Zubayr al-Bakoush, an accused member of the Islamist extremist group Ansar Al-Sharia, pleaded not guilty Thursday in a Washington federal courtroom to eight charges stemming from the 2012 attack on the U.S. consulate in Benghazi, Libya — the assault that killed four Americans, including a U.S. ambassador.
Al-Bakoush shuffled to his seat with the aid of a walker, wearing an orange jumpsuit, and nodded along as a translator relayed the proceedings. His defense attorney, Jessica Carmichael, entered the plea on his behalf. The arrest marked the first in nearly nine years tied to the Benghazi attack.
Three of the eight charges carry a maximum penalty of death.
According to The Hill, the attacks of September 11 and 12, 2012, killed Ambassador Christopher Stevens, State Department information management officer Sean Smith, and Navy SEALs and CIA security contractors Tyrone Woods and Glen Doherty. Others were seriously injured, including State Department Special Agent Scott Wickland, who is named in an attempted killing charge against al-Bakoush.
Attorney General Pam Bondi, who announced the charges last week, described al-Bakoush as:
"One of the key participants" behind the attack.
She added:
"We have never stopped seeking justice for that crime against our nation."
FBI Director Kash Patel confirmed that al-Bakoush was apprehended "overseas," although no details about the country or the circumstances of the arrest were provided. He was extradited to the U.S. last week, and a federal magistrate judge granted the government's request for temporary detention.
Al-Bakoush was first charged in a 2015 complaint — one that sat sealed for eleven years. A federal grand jury indicted him in November, and those charging papers were unsealed Friday. The gap between the original sealed complaint and the courtroom appearance tells its own story about the grinding, deliberate pace of counterterrorism prosecutions — and the question of why it took this long to bring him into custody.
Both the prosecution and defense agreed that the case is complex and asked U.S. District Judge Christopher Cooper to designate it as such, which allows a longer pre-trial timeline. The next status hearing is set for June 4.
Assistant U.S. Attorney Michael DiLorenzo acknowledged the open question hanging over the case — whether the Justice Department will seek the death penalty. He told the court:
"It's hard to speak to" a timeline on when that decision would come, but the government would seek to move as "quickly as possible."
Carmichael, for her part, offered the expected defense posture, telling the judge that al-Bakoush:
"Does, of course, contest a number of factual allegations" against him.
Al-Bakoush is the third person to face federal prosecution for the Benghazi attacks, and his case lands in front of a judge with direct experience in this saga. Judge Cooper also oversaw the case of Ahmed Abu Khatallah, the Libyan militia leader prosecutors portrayed as the mastermind. Khatallah was convicted of four counts in 2017 and initially sentenced to 22 years — a term a judge later deemed "unreasonably low," resentencing him to 28 years in 2024. Khatallah is named as a co-conspirator of al-Bakoush in the indictment.

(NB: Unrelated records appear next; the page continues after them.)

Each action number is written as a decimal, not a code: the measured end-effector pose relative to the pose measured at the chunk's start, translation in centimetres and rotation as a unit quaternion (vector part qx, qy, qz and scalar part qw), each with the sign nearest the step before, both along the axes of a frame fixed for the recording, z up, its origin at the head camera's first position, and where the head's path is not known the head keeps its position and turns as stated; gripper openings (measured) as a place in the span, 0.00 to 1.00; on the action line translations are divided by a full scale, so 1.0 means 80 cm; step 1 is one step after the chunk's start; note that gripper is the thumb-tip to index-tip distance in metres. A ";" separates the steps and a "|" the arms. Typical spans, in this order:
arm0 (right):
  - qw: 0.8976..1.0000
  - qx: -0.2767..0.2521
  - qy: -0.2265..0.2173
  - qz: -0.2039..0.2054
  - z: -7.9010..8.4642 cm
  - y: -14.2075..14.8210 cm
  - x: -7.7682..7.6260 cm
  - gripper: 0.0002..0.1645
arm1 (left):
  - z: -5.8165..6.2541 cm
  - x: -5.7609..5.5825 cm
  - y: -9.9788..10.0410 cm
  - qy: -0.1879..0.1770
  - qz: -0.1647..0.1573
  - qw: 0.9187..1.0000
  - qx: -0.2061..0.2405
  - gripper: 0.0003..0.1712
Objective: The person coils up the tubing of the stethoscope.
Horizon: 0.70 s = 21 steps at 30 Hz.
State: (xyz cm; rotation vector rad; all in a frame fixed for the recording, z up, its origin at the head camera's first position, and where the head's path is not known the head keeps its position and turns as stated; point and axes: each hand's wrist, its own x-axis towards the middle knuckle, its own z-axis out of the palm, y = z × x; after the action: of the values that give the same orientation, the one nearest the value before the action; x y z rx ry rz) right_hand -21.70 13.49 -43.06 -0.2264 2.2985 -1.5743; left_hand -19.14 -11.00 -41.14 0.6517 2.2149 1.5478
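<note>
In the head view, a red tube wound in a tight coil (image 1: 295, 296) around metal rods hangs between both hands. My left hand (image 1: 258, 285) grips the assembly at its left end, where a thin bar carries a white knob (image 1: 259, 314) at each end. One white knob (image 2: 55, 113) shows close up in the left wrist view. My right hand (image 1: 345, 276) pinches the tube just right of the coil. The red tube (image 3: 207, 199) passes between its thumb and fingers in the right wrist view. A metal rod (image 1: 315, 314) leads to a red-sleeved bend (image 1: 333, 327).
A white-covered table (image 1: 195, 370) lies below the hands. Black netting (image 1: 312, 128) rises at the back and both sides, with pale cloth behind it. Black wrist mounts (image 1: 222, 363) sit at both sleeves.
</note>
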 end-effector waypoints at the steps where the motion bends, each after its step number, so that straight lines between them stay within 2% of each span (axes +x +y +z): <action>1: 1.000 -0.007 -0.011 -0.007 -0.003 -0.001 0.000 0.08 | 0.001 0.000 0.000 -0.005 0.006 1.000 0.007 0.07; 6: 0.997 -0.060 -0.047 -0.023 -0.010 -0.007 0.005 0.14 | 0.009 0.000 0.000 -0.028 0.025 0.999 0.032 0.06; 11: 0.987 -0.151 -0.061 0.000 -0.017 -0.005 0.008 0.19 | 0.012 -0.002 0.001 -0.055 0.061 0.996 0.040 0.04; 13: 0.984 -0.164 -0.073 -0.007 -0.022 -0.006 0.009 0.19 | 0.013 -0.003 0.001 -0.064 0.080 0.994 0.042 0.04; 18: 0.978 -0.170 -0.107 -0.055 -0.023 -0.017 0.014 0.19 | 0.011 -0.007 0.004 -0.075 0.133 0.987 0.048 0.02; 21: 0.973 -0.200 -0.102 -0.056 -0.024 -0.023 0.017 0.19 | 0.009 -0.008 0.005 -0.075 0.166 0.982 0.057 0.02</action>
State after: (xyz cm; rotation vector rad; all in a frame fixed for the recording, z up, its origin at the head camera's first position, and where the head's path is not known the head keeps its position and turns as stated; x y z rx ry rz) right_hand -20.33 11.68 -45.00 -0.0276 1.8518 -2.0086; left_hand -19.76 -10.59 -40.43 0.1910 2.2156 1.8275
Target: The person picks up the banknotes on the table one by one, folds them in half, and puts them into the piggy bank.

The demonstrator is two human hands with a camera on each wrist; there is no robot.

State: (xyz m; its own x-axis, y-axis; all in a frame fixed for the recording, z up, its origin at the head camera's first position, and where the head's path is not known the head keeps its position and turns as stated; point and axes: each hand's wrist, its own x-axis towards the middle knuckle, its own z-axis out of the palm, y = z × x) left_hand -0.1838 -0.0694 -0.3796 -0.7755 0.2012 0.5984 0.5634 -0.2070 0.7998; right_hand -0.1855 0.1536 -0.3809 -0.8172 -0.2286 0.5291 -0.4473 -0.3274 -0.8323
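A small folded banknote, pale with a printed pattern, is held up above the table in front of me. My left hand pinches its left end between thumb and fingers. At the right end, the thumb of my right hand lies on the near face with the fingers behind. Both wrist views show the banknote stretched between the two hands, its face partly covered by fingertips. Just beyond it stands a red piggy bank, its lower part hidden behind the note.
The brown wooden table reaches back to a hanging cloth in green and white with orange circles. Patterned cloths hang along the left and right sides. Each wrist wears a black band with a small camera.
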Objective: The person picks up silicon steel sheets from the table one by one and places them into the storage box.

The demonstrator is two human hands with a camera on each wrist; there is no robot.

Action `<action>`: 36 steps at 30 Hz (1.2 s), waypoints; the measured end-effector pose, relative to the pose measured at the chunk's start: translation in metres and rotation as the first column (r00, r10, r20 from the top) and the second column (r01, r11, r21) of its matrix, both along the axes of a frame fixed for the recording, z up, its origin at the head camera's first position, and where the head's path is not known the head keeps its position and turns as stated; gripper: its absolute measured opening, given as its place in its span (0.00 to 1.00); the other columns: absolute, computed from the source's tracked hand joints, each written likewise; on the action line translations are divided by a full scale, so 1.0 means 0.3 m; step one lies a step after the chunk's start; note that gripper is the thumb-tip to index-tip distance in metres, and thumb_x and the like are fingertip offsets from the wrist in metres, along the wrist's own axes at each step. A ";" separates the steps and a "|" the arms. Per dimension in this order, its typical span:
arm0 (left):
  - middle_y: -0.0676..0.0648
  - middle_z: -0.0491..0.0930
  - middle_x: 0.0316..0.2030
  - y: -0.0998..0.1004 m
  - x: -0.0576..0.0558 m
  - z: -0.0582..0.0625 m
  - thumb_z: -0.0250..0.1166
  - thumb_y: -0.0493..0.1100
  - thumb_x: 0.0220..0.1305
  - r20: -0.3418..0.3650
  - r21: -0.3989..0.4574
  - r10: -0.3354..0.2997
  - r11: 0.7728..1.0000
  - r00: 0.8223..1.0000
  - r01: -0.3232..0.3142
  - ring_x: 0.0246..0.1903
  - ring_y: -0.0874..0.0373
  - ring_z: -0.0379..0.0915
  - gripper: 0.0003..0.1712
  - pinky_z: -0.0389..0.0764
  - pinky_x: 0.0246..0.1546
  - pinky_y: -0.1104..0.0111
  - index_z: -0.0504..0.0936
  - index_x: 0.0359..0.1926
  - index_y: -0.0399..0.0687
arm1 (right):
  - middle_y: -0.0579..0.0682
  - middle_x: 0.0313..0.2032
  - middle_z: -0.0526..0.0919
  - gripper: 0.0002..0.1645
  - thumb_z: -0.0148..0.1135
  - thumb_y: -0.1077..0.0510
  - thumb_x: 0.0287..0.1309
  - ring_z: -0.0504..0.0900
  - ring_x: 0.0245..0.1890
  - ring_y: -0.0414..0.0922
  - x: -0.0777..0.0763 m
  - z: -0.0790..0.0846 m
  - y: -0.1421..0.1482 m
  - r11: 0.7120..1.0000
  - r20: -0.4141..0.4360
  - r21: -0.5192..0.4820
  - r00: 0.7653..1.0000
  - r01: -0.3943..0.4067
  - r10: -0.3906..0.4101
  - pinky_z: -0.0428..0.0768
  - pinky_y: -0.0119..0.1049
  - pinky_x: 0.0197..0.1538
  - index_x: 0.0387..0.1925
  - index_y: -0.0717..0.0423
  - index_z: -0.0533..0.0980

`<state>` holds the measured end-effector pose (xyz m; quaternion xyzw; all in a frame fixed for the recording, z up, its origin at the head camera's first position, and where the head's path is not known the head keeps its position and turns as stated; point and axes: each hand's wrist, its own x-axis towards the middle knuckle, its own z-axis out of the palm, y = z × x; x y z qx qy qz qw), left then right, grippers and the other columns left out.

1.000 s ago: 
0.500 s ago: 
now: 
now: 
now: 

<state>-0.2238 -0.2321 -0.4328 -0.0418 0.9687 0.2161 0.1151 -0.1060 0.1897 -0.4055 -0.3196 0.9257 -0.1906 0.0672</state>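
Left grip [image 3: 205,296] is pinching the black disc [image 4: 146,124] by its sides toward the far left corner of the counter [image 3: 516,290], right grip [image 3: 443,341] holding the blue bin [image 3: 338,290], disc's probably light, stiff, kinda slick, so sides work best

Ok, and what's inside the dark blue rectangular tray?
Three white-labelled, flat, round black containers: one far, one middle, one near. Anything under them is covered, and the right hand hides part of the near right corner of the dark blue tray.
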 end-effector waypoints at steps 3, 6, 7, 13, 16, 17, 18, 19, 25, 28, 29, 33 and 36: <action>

Another Libyan national, Mustafa al-Imam, was captured in 2017 and sentenced in 2020 to more than 19 years for his role in the assault.
Twenty-two years. Twenty-eight years. Nineteen years. For an attack that killed an American ambassador, two Navy SEALs, and a State Department officer. For an act of war against sovereign U.S. territory on the anniversary of September 11th. The sentences have been, to put it charitably, modest relative to the magnitude of the crime.
That three of al-Bakoush's charges carry a potential death sentence raises the stakes in a case the government clearly wants to treat with the gravity Benghazi deserves.
Benghazi became a political word long before it became a legal one. For years, the left treated any mention of it as partisan overreach — a Republican obsession, a talking point, anything but what it actually was: a catastrophic security failure that left Americans dead and an accountability vacuum that took more than a decade to even partially fill.
The political class moved on. The families of Stevens, Smith, Woods, and Doherty did not get that luxury.
Al-Bakoush's extradition and arraignment don't close the book. But they send a signal that the current Justice Department intends to pursue these cases with the seriousness they demand — not as legacy cleanup, but as unfinished business that belongs at the front of the line.
When Judge Cooper joked that al-Bakoush was "stuck with" him for the duration, the defendant responded quietly through his translator.
"OK."
Four American families have been stuck with something far heavier for thirteen years. The least the justice system can deliver now is a prosecution that matches the weight of what was taken from them.